Reworking BugSeq-er2 to streamline metagenomics binning using DAS Tool

CEC RM #201/205/209

The bacterial composition of the gut microbiome is thought to be the root of many health issues in organisms and has become an important topic of investigation in the scientific community. With trillions of microbes across thousands of species present in a single human gut, it is nearly impossible to manually investigate and observe differences without the aid of bioinformatics. Many labs create their own pipelines for data analysis that suit their individual needs, often utilizing open-source programs provided by bioinformaticians all over the world. The Clayton Lab has created a pipeline known as BugSeq-er2 that can process next generation sequencing data generated from biological samples and return information regarding bacterial composition. Throughout the pipeline, sequence reads are analyzed before they are organized into groups known as bins, which provide the lab with data on what bacterial genomes remain in the gut microbiome after each run of the experiment. The binning section of the prototype pipeline had higher than expected runtime for the pipeline to be used efficiently in the lab and did not adopt an effective file management schema. The prototype pipeline took >12 hours to run and the final data files were ineffectively organized, making data retrieval inefficient.
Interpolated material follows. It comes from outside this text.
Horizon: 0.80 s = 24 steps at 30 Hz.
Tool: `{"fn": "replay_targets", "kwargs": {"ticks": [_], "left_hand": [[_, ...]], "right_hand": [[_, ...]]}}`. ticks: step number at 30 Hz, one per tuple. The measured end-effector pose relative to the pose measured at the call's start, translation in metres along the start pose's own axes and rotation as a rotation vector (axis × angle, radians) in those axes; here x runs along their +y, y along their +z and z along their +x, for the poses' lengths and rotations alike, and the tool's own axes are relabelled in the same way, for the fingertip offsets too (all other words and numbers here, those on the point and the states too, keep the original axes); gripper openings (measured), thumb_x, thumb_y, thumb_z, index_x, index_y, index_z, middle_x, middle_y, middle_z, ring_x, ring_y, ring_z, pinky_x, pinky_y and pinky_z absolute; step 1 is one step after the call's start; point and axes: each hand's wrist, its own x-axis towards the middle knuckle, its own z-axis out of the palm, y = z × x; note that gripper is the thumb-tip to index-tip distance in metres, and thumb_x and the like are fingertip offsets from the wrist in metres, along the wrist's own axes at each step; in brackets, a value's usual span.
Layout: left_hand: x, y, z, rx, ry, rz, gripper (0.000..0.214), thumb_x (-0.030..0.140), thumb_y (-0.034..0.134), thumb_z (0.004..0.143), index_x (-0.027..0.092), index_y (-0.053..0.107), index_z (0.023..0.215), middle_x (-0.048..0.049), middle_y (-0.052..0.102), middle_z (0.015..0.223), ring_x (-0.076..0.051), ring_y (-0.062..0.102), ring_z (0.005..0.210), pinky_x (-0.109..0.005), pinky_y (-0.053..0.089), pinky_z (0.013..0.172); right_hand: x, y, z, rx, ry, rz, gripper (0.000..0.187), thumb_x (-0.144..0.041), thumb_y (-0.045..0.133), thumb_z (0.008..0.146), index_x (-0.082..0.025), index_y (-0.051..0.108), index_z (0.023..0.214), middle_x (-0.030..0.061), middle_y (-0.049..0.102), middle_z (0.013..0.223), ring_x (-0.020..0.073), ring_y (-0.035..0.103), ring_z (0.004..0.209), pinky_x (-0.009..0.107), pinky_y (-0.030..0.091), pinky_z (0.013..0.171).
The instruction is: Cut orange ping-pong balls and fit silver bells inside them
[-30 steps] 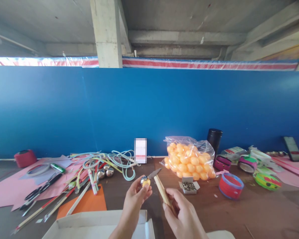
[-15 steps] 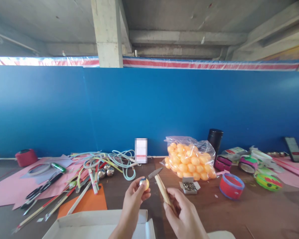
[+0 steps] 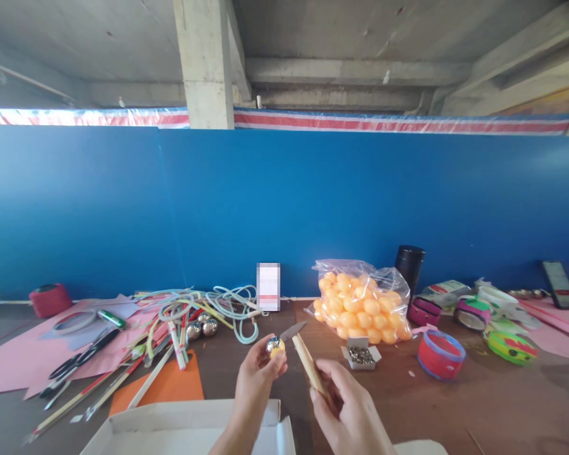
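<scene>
My left hand point(image 3: 260, 366) is closed around a small shiny ball point(image 3: 275, 346), silver on top and yellowish lower down, pinched between thumb and fingers. A wooden-handled hammer point(image 3: 308, 366) is gripped in my right hand point(image 3: 344, 398), its narrow metal head point(image 3: 294, 330) pointing up and toward the ball. The head is close to the ball's upper right side; whether they touch I cannot tell. Below my left hand lies an open white cardboard box point(image 3: 171, 417). Right of the hammer stands a small open box of metal pieces point(image 3: 361, 355).
Behind is a clear bag of orange balls point(image 3: 360, 306) beside a black cylinder point(image 3: 410, 268). At left are tangled light-blue cords point(image 3: 232, 303), several shiny balls point(image 3: 209, 327), scissors point(image 3: 83, 355) and orange paper point(image 3: 183, 382). A red-and-blue tape roll point(image 3: 440, 355) sits at right.
My left hand has turned the ball and lowered its thumb, so more of the ball's shiny surface shows. The hammer has shifted slightly left and down in my right hand.
</scene>
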Motion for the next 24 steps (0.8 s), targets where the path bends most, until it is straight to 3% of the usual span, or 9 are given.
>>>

To fix the output file management, the code needed to be altered to handle N amounts of output files before concatenating (joining) them into a single output file that is easy for the user to retrieve. To do this, we used the workflow management system Snakemake and additional bash scripting to modify the preexisting code by changing the rule structure within the code to meet the previously mentioned goals. By changing the code, we have found and removed redundant file structures, reorganized the binning process of the pipeline, and have significantly reduced the total runtime for the BugSeq-er2 pipeline.